Personal information
- Full name: Thomas Walton
- Born: 1891 St Anne's-on-the-Sea, Lancashire, England
- Died: 2 August 1941 (aged 50) Leamington Spa, Warwickshire, England
- Sporting nationality: England

Career
- Status: Professional

Best results in major championships
- Masters Tournament: DNP
- PGA Championship: DNP
- U.S. Open: DNP
- The Open Championship: T8: 1922

= Tom Walton (golfer) =

English golfer (1891–1941)

Thomas Walton (1891 – 2 August 1941) was an English professional golfer. His best performance in the Open Championship was a tie for 8th place in 1922, his first appearance. He was runner-up in the 1923 Daily Dispatch Northern Professional Championship behind Abe Mitchell.

==Early life==
Walton was born in 1891 in St Anne's-on-the-Sea, Lancashire, England.

==Golf career==
Walton played in the St Annes Old Links Tournament in June 1919, representing Lytham & St Annes Golf Club, and finished tied for 12th place with four rounds of 77.

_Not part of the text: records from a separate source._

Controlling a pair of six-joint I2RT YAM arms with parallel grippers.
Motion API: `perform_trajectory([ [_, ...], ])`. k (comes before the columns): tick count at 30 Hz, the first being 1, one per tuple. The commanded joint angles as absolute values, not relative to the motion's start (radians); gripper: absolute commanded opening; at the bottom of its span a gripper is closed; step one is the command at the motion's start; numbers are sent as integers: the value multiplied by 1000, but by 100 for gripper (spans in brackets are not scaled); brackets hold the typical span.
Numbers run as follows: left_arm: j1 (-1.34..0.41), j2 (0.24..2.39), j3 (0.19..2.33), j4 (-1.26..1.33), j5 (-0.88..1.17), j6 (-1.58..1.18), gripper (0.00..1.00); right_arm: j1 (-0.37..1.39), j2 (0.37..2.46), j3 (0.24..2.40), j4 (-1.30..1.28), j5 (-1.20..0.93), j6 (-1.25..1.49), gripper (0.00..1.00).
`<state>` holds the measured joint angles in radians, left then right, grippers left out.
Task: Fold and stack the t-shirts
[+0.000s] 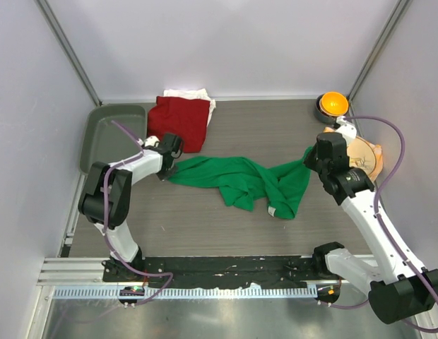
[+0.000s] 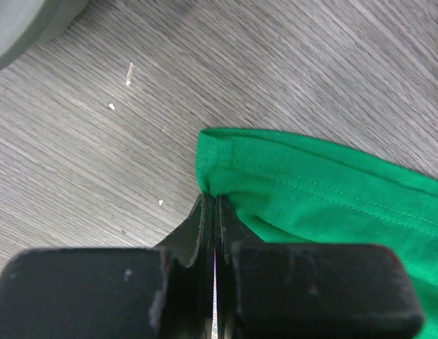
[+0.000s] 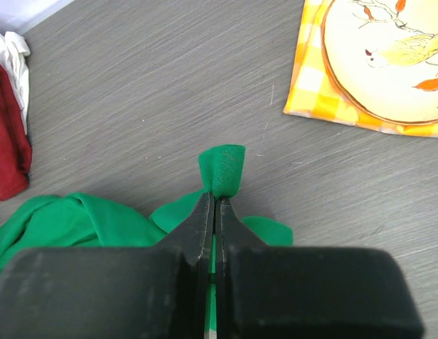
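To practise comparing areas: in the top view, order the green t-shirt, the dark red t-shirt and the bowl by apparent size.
Largest to smallest:
1. green t-shirt
2. dark red t-shirt
3. bowl

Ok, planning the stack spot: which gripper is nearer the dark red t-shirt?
Left. The left gripper, pinching the green t-shirt, sits right by the dark red t-shirt, at its near edge; the right gripper pinches the cloth's other end, well off to the right.

Green t-shirt (image 1: 240, 180) is showing as soft matt knit cloth, stitched hem. Table (image 1: 275, 127) is reading as matt grey wood-grain. Left gripper (image 2: 215, 205) is looking like matt black plastic. Plate (image 3: 388, 63) is gleaming glossy.
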<state>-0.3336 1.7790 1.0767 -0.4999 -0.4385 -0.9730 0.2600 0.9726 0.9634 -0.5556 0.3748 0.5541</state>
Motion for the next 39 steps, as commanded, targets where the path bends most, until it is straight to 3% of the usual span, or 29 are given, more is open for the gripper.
perform_trajectory([
  [1,-341,1691,997,-477,-466,-1002,0,262,934,1025,-569,408,537,1],
  [4,-357,1573,884,-480,-463,-1032,0,262,925,1046,-591,417,535,1],
  [10,-402,1128,727,-598,-492,-1072,0,261,896,1081,-614,410,540,1],
  [18,-416,694,692,-824,-469,-1098,0,267,879,1126,-644,397,543,1],
  [30,-515,517,632,-825,-282,-1144,0,265,864,1193,-698,434,531,1],
  [35,-629,548,633,-678,-245,-1083,0,267,888,1200,-632,371,540,1],
  [39,-641,574,716,-543,-216,-968,0,267,1024,1290,-511,246,512,1],
])
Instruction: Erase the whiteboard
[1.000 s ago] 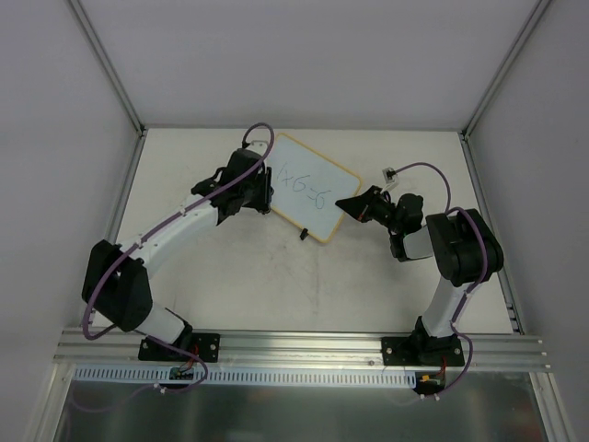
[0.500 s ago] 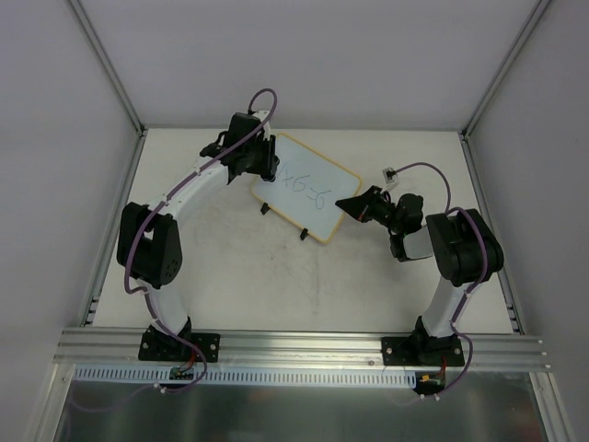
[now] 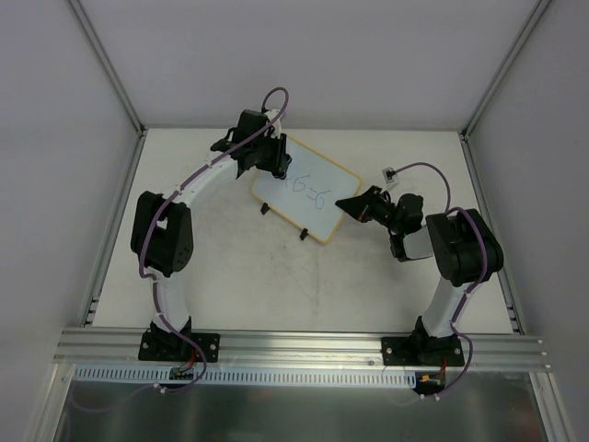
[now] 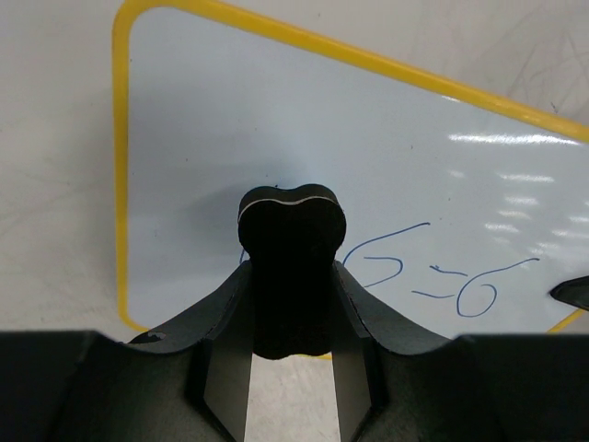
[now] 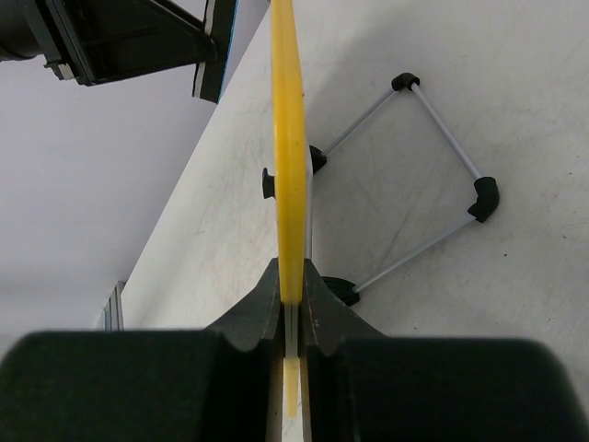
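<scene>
The whiteboard (image 3: 308, 191) stands tilted on two black feet at mid table, yellow-framed, with blue marks "6=6" on it (image 4: 442, 285). My left gripper (image 3: 273, 158) is at the board's upper left part, shut on a small black eraser block (image 4: 291, 267) that covers the start of the writing. My right gripper (image 3: 352, 204) is shut on the board's right edge; in the right wrist view the yellow frame (image 5: 287, 138) runs edge-on between the jaws (image 5: 291, 293).
A wire stand (image 5: 433, 166) behind the board rests on the table. A small white connector on a purple cable (image 3: 390, 172) lies right of the board. Aluminium wall posts (image 3: 110, 64) border the table.
My left arm has swung from the board's lower left up to its upper left corner, carrying the eraser over the writing's start. The right arm and the board stayed still.
</scene>
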Controlling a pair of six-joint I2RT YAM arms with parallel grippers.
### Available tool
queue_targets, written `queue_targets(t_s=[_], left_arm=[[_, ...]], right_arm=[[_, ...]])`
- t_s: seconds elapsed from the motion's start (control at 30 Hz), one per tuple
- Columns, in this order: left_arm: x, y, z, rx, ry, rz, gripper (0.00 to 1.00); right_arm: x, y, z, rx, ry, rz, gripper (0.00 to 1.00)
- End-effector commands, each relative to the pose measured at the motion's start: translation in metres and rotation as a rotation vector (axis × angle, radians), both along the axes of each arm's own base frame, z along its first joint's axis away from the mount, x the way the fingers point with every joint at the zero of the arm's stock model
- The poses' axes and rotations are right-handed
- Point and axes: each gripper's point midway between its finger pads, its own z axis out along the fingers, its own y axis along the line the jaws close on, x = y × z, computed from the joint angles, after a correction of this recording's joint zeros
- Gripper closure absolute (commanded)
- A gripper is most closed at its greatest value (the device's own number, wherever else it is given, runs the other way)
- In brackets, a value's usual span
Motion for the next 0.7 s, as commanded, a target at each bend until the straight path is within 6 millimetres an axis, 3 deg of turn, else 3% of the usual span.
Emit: queue_targets(t_s=[0.0, 0.43, 0.67], left_arm=[[0.016, -0.014, 0.025, -0.039, -0.08, -0.048, 1.0], [0.042, -0.023, 0.004, -0.023, -0.071, -0.051, 1.0], [0.039, -0.016, -0.004, 0.005, -0.061, -0.028, 1.0]], right_arm=[[0.009, 0.001, 0.042, 0.011, -0.253, -0.007, 1.0], [0.008, 0.0, 0.042, 0.009, -0.256, -0.007, 1.0], [0.008, 0.001, 0.041, 0.008, -0.254, -0.006, 1.0]])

Walton was one of the runners-up in the 1922 Leeds Cup at Manchester Golf Club, a shot behind Jack Gaudin. In his first qualifying round in the 1922 Open Championship, playing at Prince's, he did the first 9 holes in 34. Although he came back in 40, his rounds of 74 and 77 put him well up amongst the qualifiers. Rounds of 75 and 78 on the first day of the Championship put him in a tie for 5th place. Two rounds of 77 on the final day left him tied for 8th place. He shared the 8th and 9th place prize money with Harry Vardon, each taking home £6 5s.

In the 1923 Daily Dispatch Northern Professional Championship at Lytham & St Annes, Walton finished tied for third place with Herbert Gaudin and behind two Americans, Gene Sarazen and Walter Hagen. He finished one better in the 1925 event, being runner-up, 2 strokes behind Abe Mitchell. The 1925 event was again held at his home club.

In April 1927 Walton moved from Royal Lytham to the Leamington & County Golf Club, where he remained until his death.

==Death==
Walton died at his home in Leamington Spa, Warwickshire on 2 August 1941 aged 50. He had been ill for some time. He left a wife and three children.

==Results in major championships==

| Tournament | 1922 | 1923 | 1924 | 1925 | 1926 | 1927 | 1928 |
|---|---|---|---|---|---|---|---|
| The Open Championship | T8 | T19 | 39 | T32 |  |  | CUT |

Note: Walton only played in The Open Championship.